**Task details:** Only the lines from the top of the material through the line containing "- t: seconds" should be restated, each one exactly.

※ ※ ※

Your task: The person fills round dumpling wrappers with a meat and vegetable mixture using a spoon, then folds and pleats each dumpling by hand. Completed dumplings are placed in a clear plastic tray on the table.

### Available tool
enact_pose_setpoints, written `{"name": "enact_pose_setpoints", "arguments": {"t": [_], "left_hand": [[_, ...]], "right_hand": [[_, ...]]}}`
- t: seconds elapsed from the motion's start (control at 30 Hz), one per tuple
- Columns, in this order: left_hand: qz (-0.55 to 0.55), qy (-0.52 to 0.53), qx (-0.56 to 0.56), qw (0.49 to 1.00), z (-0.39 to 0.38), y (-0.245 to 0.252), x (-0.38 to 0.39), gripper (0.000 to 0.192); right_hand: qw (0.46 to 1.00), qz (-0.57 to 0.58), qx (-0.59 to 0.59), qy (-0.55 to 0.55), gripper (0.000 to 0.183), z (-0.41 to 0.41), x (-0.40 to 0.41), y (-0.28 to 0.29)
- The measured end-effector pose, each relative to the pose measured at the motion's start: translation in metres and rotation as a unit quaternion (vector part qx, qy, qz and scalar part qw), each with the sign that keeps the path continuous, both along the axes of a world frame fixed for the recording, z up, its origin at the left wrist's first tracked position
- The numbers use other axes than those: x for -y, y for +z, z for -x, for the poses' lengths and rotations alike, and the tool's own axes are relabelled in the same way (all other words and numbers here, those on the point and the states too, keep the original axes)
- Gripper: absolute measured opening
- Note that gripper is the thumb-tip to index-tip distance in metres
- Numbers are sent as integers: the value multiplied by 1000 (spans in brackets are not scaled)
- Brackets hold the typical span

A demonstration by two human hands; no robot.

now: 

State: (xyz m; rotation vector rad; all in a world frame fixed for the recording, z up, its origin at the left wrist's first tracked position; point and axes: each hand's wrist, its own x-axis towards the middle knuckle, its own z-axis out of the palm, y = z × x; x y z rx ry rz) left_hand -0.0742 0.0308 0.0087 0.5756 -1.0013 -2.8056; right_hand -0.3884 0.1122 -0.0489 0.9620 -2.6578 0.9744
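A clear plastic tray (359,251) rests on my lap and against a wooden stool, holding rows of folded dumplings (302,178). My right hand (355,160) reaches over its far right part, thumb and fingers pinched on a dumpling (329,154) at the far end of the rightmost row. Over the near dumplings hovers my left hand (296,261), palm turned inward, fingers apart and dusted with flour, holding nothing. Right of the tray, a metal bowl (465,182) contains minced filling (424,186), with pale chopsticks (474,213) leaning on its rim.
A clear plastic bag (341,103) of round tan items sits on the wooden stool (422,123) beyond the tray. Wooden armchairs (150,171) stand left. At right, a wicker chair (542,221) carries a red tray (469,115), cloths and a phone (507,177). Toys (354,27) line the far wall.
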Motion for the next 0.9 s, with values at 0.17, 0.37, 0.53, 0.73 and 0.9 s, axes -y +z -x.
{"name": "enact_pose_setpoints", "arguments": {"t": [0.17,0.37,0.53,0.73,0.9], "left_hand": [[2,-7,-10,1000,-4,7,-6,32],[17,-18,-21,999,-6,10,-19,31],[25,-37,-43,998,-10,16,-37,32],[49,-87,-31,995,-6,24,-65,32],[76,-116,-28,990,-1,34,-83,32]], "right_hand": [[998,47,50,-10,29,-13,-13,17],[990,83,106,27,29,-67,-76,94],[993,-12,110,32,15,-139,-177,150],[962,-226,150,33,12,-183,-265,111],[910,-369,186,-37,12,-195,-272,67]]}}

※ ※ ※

**The completed task:**
Your task: The person fills round dumpling wrappers with a meat and vegetable mixture using a spoon, then folds and pleats each dumpling by hand. Completed dumplings are placed in a clear plastic tray on the table.

### Available tool
enact_pose_setpoints, written `{"name": "enact_pose_setpoints", "arguments": {"t": [_], "left_hand": [[_, ...]], "right_hand": [[_, ...]]}}`
- t: seconds elapsed from the motion's start (control at 30 Hz), one per tuple

No more output will be produced for this exercise.